As a matter of deduction, that means that African American Studies as a curriculum was created in 1992 when Nyang’oro was designated the first and only chair.

In 1992-1993, the University of North Carolina basketball team won the NCAA Men’s Basketball National Championship in New Orleans finishing the year with an impressive 34-4 record.

UNC’s roster for the 1992-1993 team can be viewed here. However, below is a clip from that link for your convenience:

Roster
——
Scott Cherry Sr 6-4 G
George Lynch Sr 6-7 F *
Henrik Rodl Sr 6-7 F/G
Travis Stephenson Sr 6-6 F
Matt Wenstrom Sr 7-1 C
Eric Montross Jr 7-0 C *
Derrick Phelps Jr 6-4 G *
Brian Reese Jr 6-6 F *
Kevin Salvadori Jr 7-0 F
Pat Sullivan Jr 6-8 F
Pearce Landry So 6-5 G
Donald Williams So 6-3 G *
Dante Calabria Fr 6-4 G
Larry Davis Fr 6-1 G
Ed Geth Fr 6-9 F

As you will see, the starting line up for the 1993 National Champion Tar Heels consisted of George Lynch, Brian Reese, Donald Williams, Derrick Phelps, and Eric Montross.

Before we move forward, a disclaimer: In the not-so-distant past, SFN was able to peruse old UNC Basketball Media Guides. For some reason we are having trouble relocating those online. But at that point, we were able to determine from UNC’s own publications the curriculum/majors of many of the former UNC basketball players.

The curriculum majors/minors for that group based on our best collected information and belief are as follows:


Lynch (Sr): African American Studies
Reese (Jr): Communications (minor in African American Studies)
D. Williams (So): African American Studies
Phelps (Jr): African American Studies
Montross (Jr): Communications

It seems worth pointing out that in the first year a curriculum for African American Studies existed at UNC (1992) 4 of 5 members of the starting lineup of the National Championship Basketball team immediately majored/minored in the brand new curriculum with Dr. Nyang’oro at the helm. In just one year, an almost entire team happened to migrate to one particular, and brand new, curriculum?

Amazing.

Perhaps even more amazing is that some of these players were juniors and seniors when the curriculum was created!

There are so many side stories to this “coincidence.”

1) Roy Williams was in Kansas for the 1992/1993 season and for a decade thereafter.
2) Donald Williams was an NC State commitment only to finally sign with Dean Smith and the Tar Heels.
3) Not long thereafter Jerry Stackhouse, a lifelong Wolfpack fan, also signed with UNC.
4) Stackhouse, brace yourself, also purportedly majored in African American Studies.

So many questions remain in light of The Big Lead and other national outlets starting to put pressure on the basketball program’s connection to AAS. If you haven’t read the story by the Big Lead linked above, you should immediately.

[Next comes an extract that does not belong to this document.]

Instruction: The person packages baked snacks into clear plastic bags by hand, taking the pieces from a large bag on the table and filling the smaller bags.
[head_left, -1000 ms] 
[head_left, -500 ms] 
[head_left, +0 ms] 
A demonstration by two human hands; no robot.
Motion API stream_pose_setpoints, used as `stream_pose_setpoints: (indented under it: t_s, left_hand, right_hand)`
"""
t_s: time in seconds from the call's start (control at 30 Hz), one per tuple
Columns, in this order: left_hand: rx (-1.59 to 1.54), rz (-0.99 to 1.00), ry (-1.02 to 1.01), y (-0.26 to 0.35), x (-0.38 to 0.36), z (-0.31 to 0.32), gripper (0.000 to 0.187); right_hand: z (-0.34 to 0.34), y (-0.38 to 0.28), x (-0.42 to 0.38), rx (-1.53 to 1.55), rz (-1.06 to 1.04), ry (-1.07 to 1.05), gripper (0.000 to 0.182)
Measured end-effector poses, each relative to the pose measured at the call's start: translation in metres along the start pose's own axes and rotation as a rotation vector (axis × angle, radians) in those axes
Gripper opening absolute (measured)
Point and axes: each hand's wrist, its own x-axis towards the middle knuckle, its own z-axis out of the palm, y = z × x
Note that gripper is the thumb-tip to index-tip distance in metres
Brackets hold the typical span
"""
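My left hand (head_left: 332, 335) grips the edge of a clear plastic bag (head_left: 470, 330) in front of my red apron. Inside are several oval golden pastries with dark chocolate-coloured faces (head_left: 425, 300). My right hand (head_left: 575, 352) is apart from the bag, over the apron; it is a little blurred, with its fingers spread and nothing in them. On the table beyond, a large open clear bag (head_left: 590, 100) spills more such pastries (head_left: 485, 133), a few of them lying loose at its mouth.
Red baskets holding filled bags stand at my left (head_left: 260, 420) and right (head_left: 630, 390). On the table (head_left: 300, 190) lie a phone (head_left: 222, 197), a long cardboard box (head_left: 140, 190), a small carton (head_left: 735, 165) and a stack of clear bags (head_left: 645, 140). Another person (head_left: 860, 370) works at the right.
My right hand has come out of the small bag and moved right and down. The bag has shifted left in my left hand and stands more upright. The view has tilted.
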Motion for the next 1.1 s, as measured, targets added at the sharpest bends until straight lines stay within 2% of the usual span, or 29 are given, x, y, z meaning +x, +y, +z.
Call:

It raises some great points and great questions, but does it even encompass the entire picture given the information above?

Just starting from 2003-04 the Big Lead provides this tidbit and data:

So in 2009, a year before the scandal went public, the academic adviser to the basketball team – a team which had a history of players who majored in African and Afro-American Studies – left UNC, as did a longtime administrator in that department. Since the departures of Walden and Crowder, records obtained by the News & Observer (click here for the UNC academic info PDF) show a dramatic drop in athletes majoring in African and Afro-American Studies. We specifically looked at the basketball team’s numbers in that major from when Roy Williams took over in 2003-2004, and here are the numbers we found (African & Afro-American majors/players who had chosen a major):

2003-04 AA 5/13
2004-05 AA 7/13 < —- Won NCAA title.
2005-06 AA 3/11
2006-07 AA 3/15
2007-08 AA 2/12
2008-09 AA 1/16 2009-10 AA 0/10
2010-11 AA 0/8
2011-12 AA 0/9

There is little doubt to the objective observer that many questions remain unanswered. The scope of the investigation perhaps cannot be broad enough to truly get to the bottom of the questions that linger surrounding the UNC athletic department.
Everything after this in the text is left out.